WORK TASK>
What is needed here is an exact repetition of the records below, beginning at the line that has "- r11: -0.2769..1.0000" and stopping after the line that has "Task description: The".

(TASK MATERIAL Opens)

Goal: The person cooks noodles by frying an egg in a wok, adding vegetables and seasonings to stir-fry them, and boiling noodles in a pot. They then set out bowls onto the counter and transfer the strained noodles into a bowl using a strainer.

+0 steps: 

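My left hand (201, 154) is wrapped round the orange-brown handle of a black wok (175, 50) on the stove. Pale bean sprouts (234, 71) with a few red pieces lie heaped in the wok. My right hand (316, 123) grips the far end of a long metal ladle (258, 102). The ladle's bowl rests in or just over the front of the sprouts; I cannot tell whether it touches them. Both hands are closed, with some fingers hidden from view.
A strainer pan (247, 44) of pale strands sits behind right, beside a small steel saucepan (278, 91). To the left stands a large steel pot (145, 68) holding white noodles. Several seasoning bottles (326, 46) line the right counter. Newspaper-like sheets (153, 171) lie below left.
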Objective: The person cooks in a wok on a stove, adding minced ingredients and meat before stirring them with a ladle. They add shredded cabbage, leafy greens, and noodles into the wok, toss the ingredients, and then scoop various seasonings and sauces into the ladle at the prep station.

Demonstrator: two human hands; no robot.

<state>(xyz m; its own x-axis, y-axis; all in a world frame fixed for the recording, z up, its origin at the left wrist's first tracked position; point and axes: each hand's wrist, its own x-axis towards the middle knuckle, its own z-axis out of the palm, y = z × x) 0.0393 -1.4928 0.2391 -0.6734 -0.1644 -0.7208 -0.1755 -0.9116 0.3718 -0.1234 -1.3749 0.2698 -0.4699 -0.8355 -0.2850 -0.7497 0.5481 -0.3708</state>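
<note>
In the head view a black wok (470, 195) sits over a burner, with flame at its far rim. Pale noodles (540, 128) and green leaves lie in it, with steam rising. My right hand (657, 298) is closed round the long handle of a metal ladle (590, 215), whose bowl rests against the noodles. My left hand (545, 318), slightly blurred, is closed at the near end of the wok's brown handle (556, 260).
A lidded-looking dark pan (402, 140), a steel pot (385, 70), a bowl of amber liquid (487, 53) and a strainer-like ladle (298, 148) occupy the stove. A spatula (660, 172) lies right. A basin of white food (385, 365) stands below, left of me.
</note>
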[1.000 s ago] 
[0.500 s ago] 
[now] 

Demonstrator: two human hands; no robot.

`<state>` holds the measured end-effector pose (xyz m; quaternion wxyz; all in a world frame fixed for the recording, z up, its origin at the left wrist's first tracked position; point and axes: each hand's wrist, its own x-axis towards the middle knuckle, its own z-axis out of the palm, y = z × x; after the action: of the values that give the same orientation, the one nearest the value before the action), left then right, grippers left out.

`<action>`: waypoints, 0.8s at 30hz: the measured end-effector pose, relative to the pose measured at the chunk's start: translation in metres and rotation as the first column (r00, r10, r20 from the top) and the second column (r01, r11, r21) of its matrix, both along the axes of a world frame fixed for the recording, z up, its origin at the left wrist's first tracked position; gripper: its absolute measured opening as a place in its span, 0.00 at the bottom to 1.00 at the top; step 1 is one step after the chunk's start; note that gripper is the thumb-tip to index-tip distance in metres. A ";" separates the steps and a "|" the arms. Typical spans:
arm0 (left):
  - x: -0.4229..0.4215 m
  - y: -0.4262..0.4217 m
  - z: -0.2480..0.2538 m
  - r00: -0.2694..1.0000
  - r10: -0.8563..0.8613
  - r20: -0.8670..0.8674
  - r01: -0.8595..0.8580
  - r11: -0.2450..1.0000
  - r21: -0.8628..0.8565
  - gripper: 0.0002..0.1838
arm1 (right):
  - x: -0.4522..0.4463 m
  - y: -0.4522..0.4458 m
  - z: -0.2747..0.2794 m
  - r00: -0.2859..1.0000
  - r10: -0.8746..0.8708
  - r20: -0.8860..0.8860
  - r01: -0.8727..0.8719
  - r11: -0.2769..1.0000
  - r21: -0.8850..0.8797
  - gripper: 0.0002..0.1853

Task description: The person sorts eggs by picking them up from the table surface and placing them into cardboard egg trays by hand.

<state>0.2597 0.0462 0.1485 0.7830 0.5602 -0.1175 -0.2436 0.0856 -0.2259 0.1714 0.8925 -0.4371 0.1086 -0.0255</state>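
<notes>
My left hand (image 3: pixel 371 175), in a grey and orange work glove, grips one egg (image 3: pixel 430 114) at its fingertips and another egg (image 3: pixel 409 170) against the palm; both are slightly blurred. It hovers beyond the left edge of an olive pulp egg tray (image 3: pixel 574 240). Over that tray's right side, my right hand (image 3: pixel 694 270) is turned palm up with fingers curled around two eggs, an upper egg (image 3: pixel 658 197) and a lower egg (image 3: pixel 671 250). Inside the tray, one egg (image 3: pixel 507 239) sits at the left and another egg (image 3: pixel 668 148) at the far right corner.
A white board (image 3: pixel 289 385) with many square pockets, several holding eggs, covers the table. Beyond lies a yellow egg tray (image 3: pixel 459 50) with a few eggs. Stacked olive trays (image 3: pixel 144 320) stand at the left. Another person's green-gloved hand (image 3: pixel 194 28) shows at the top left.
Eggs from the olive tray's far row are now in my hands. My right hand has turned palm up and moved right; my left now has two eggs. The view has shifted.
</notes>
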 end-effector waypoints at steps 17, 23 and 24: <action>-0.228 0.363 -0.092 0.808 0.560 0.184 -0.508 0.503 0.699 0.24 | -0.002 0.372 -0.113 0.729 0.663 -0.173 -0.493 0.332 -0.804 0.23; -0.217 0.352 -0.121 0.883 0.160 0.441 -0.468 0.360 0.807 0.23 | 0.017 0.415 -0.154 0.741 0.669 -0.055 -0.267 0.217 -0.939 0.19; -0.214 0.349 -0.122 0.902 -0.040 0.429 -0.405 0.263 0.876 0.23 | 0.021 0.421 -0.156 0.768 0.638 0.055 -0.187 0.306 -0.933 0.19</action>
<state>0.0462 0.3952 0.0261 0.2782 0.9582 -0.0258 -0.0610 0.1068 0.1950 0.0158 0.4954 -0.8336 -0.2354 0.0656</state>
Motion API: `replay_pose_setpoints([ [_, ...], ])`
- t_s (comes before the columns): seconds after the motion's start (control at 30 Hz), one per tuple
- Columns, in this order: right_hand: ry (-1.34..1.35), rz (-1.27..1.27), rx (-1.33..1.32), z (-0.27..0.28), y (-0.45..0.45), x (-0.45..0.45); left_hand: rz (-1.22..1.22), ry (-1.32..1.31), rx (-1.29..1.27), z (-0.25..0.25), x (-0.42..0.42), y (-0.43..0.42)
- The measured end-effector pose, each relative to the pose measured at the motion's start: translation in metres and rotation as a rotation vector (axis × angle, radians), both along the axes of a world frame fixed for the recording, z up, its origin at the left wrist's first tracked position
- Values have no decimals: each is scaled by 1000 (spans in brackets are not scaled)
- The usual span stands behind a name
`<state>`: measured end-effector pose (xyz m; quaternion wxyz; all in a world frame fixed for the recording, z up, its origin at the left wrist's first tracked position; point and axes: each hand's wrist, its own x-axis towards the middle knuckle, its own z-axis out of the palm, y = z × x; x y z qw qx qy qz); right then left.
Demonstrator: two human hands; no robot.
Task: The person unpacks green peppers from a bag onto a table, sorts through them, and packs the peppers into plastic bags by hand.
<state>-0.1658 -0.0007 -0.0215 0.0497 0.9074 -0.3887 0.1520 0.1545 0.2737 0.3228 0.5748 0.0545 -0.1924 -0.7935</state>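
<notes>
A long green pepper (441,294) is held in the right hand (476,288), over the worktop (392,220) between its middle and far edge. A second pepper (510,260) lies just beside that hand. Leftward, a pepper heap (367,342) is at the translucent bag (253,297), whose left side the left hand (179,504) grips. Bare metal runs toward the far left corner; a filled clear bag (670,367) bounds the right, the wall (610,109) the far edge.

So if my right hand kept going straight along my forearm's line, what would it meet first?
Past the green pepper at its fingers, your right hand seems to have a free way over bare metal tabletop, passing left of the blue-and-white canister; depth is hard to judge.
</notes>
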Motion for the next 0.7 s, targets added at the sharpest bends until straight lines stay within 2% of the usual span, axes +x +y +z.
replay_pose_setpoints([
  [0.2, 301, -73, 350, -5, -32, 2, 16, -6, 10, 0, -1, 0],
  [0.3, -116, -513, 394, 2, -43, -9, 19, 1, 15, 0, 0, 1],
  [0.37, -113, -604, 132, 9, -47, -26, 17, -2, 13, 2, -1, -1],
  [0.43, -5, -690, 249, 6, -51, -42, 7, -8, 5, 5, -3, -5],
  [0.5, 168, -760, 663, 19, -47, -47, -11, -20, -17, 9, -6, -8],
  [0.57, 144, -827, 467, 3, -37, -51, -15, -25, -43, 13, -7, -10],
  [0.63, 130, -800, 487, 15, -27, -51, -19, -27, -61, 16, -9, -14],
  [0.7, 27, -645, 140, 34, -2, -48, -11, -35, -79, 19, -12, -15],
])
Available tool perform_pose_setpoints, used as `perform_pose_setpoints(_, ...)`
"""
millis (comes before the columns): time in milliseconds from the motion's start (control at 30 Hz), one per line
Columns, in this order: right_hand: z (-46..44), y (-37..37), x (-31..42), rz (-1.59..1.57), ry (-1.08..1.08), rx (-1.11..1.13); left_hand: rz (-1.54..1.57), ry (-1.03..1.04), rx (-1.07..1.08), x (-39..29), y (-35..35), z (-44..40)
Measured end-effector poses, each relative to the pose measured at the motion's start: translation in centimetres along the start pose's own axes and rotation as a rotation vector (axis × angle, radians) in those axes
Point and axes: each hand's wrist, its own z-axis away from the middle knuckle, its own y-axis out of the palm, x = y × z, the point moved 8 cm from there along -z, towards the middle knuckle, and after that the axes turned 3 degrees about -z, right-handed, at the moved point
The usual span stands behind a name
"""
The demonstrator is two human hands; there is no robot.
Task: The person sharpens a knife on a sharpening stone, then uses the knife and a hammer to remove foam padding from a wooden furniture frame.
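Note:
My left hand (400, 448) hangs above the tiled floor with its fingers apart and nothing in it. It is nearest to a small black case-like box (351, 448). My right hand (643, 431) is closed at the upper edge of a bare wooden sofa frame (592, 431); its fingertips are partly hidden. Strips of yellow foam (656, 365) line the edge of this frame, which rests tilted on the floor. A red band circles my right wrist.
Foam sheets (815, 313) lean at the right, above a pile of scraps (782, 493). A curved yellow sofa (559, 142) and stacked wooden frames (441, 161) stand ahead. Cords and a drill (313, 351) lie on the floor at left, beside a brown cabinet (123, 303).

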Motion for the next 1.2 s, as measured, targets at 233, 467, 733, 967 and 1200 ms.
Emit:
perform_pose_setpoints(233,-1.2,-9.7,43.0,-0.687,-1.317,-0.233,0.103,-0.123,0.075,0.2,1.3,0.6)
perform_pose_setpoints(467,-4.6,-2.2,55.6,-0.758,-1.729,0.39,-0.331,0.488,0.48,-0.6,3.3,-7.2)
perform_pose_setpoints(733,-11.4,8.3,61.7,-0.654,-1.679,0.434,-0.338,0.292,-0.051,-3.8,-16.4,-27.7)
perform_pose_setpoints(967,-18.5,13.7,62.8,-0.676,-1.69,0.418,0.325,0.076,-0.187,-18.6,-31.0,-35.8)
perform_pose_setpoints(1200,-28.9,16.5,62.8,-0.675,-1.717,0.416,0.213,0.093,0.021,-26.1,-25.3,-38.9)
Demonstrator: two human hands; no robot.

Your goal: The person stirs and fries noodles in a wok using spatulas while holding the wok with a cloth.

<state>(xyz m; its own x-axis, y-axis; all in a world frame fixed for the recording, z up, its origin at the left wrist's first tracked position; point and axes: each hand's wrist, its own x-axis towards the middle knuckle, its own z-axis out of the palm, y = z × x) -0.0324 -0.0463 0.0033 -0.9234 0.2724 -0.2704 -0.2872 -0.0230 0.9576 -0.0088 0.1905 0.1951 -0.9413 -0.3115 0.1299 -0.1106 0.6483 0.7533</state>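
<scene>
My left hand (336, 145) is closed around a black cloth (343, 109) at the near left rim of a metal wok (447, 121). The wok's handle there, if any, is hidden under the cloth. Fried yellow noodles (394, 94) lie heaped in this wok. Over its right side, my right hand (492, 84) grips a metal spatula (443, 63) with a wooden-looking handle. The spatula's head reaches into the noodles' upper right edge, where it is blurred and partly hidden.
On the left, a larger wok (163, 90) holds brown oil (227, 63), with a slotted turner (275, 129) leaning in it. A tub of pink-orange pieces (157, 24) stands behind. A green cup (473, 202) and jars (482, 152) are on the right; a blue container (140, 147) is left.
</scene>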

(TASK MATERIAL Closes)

SOLUTION FOR THIS PROBLEM>
  - r11: -0.2769..1.0000
  - r21: -0.8850..0.8797
  - gripper: 0.0002..0.1853

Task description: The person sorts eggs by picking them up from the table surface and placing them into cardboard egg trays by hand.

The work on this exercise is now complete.